If you would like to watch a video of the sermon, click HERE.

How many of you have an old cookbook, or old family recipes on index cards around the house? If so, do you have a favorite?

{In the chat feature on Zoom, people typed in responses such as: My mom’s cole slaw, vereneke, kolaches, pear bread, homemade noodles, potato hash, Czechoslovak Christmas stollen, Italian crème cake, three-minute microwave fudge, manicotti, and chocolate cake with butter cream frosting. Yum!}

In the early 1970’s, my mom wrote a regular article for the Dodgeville Chronicle, the Recipe Corner by aunt betsy. A few years ago, one of my brothers collected the newspaper clippings and put them into a book.
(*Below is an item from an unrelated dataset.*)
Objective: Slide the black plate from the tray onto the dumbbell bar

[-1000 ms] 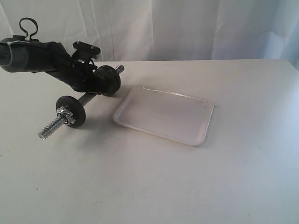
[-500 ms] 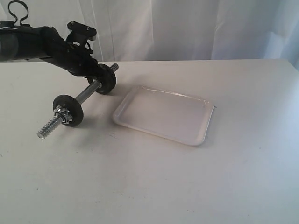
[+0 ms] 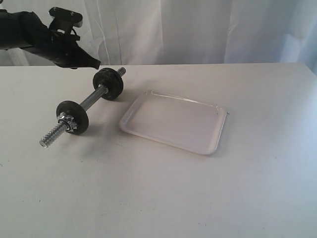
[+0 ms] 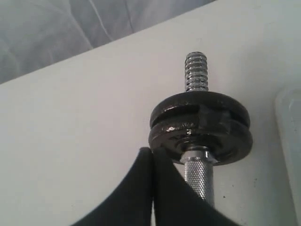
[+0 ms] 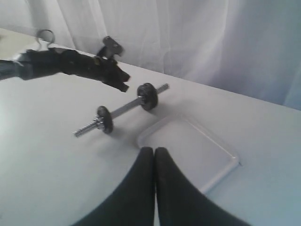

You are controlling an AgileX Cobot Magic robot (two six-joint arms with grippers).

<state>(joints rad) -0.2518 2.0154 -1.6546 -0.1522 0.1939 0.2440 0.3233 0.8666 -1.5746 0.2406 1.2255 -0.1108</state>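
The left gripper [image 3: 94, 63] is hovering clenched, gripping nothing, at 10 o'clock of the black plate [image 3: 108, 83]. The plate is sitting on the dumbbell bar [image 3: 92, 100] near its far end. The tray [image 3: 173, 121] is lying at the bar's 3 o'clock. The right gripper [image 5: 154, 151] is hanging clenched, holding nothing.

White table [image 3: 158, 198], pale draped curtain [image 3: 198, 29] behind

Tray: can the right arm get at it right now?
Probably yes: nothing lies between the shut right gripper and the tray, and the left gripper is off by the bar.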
I remember well sitting around the dining room table, eating what is simply entitled “Baked Noodles.” The recipe which was posted in the paper reads…

An economical casserole is welcome these days and Baked Noodles, although not new, is one of our favorites. A half package of fine egg noodles costs about 17 cents, the tomato soup 14 cents, and the pound of ground beef, a few slices of bacon, some onion and bread crumbs keep the cost of this casserole low considering the amount it makes.

There is a pound of ground beef and 6 ounces of fine egg noodles, with the other ingredients listed given in estimated amounts: One onion, one can of soup, some diced green pepper and/or celery, bread crumbs, a little butter, pepper to taste.

This is a fondly remembered recipe without precise measurements. The concept of “culinary history” is fascinating, in which people work to “gain a deeper understanding of… culture through the lens of taste.”[1] One of the oldest recipes know to us today was written in Babylonian cuneiforms. Written around 4,000 years ago, “The instructions for lamb stew read more like a list of ingredients than a bona fide recipe: ‘Meat is used. You prepare water. You add fine-grained salt, dried barley cakes, onion, Persian shallot, and milk. You crush and add leek and garlic.’”[2]

Chef Ciril Hitz writes in the Quest for Artisan Bread that, “FLOUR, WATER, SALT, AND YEAST—these four simple ingredients when combined create the magic that is bread. Baking bread is a time-honored tradition honed over more than six thousand years.”[3]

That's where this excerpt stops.